EXERCISE INSTRUCTIONS:
From the listing below, copy only the lines running from the line that contains "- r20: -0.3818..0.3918" to the line that contains "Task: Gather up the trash", both included.

DATA BLOCK: Begin

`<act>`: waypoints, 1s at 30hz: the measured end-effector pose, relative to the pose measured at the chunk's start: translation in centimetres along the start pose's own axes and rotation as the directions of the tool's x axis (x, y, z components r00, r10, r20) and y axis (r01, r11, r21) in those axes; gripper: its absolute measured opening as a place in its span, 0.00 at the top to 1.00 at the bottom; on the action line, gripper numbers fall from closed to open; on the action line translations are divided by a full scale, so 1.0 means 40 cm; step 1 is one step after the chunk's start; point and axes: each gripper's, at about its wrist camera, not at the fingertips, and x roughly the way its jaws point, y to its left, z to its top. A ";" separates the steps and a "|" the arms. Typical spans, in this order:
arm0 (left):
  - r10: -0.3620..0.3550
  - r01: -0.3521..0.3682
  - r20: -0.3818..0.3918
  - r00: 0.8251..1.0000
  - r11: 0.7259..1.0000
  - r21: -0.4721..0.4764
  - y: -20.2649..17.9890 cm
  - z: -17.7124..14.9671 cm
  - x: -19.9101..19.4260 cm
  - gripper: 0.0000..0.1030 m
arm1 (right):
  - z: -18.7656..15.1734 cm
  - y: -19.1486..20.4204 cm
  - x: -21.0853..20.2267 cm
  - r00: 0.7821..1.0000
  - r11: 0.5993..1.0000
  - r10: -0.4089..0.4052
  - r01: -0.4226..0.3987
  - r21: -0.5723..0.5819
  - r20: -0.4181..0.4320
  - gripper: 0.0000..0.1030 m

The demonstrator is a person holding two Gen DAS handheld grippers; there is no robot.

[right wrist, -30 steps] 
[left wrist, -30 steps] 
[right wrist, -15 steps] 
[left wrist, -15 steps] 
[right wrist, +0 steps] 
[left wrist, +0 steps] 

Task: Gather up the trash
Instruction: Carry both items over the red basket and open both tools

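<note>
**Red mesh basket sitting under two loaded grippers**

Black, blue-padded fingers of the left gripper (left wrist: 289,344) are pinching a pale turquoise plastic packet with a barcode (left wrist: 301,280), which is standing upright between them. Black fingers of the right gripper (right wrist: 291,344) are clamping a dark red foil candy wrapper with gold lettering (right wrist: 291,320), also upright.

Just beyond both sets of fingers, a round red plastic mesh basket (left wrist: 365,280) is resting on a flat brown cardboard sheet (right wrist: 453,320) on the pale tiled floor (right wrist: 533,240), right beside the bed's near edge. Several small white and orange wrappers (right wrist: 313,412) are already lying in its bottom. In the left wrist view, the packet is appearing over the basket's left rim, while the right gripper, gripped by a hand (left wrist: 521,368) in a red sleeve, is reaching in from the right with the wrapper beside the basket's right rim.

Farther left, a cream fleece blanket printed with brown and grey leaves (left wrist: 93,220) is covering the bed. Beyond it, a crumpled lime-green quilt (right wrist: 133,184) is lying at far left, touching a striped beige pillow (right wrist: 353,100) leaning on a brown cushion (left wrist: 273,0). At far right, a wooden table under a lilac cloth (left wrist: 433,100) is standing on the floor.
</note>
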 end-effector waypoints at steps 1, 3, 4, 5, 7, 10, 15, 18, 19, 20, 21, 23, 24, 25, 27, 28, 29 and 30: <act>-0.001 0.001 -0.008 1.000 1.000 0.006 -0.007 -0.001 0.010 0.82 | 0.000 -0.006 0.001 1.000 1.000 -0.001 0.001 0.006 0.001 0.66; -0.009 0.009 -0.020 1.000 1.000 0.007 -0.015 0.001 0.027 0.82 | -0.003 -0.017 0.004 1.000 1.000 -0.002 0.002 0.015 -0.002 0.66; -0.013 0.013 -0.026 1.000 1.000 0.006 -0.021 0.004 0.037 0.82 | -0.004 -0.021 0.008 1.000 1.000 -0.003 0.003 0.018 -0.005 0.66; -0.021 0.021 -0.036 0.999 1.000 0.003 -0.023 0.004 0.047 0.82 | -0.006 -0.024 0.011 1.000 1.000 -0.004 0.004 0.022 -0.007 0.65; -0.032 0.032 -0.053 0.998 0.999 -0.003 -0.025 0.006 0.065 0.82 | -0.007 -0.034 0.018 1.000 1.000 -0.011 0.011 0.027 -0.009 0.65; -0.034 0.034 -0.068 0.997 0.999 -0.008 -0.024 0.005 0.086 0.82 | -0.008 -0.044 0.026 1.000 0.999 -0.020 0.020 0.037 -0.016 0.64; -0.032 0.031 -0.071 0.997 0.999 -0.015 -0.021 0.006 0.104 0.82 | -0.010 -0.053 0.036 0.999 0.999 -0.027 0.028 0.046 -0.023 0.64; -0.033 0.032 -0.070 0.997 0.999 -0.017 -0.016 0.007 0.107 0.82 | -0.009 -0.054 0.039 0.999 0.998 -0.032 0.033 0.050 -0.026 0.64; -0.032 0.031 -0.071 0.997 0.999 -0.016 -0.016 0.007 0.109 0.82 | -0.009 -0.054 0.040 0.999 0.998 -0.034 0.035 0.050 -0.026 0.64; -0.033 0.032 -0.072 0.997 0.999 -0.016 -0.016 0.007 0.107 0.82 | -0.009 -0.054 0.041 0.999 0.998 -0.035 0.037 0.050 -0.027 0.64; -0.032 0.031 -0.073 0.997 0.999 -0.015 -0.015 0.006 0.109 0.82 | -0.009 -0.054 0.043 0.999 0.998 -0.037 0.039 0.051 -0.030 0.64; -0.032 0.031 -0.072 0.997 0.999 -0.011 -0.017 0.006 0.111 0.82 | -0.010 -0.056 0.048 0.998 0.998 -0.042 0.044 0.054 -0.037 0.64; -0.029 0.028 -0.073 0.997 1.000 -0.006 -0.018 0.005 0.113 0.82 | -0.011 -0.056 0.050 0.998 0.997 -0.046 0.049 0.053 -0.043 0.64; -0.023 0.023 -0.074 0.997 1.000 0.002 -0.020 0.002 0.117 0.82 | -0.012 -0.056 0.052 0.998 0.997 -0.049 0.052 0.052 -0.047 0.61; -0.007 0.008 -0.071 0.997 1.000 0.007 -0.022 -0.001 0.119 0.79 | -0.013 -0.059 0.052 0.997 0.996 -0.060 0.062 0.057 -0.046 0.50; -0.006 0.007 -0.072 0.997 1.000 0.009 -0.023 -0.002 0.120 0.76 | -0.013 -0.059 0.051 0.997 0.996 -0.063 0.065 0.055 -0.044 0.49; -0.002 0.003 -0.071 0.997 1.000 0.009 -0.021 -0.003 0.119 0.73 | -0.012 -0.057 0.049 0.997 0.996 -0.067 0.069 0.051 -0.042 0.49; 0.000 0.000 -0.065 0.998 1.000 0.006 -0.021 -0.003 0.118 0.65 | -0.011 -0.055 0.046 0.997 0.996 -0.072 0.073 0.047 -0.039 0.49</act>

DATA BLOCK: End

SOLUTION TO THIS TASK:
  - r20: -0.3818..0.3918
  - r00: 0.8251..1.0000
  - r11: 0.7259..1.0000
  - r21: -0.4721..0.4764
  - y: -20.2649..17.9890 cm
  - z: -17.7124..14.9671 cm
  - x: -19.9101..19.4260 cm
  - gripper: 0.0000..0.1030 m
arm1 (right):
  - z: -18.7656..15.1734 cm
  - y: -19.1486..20.4204 cm
  - x: -21.0853..20.2267 cm
  - r00: 0.7821..1.0000
  - r11: 0.5993..1.0000
  - r10: -0.4089..0.4052
  - r01: -0.4226..0.3987
  - r21: -0.5723..0.5819
  - r20: -0.4181..0.4320
  - gripper: 0.0000..0.1030 m

The demonstrator is a person holding two Gen DAS handheld grippers; there is no robot.

[right wrist, -30 steps] 
[left wrist, -30 steps] 
[right wrist, -15 steps] 
[left wrist, -15 steps] 
[right wrist, +0 steps] 
[left wrist, +0 steps] 

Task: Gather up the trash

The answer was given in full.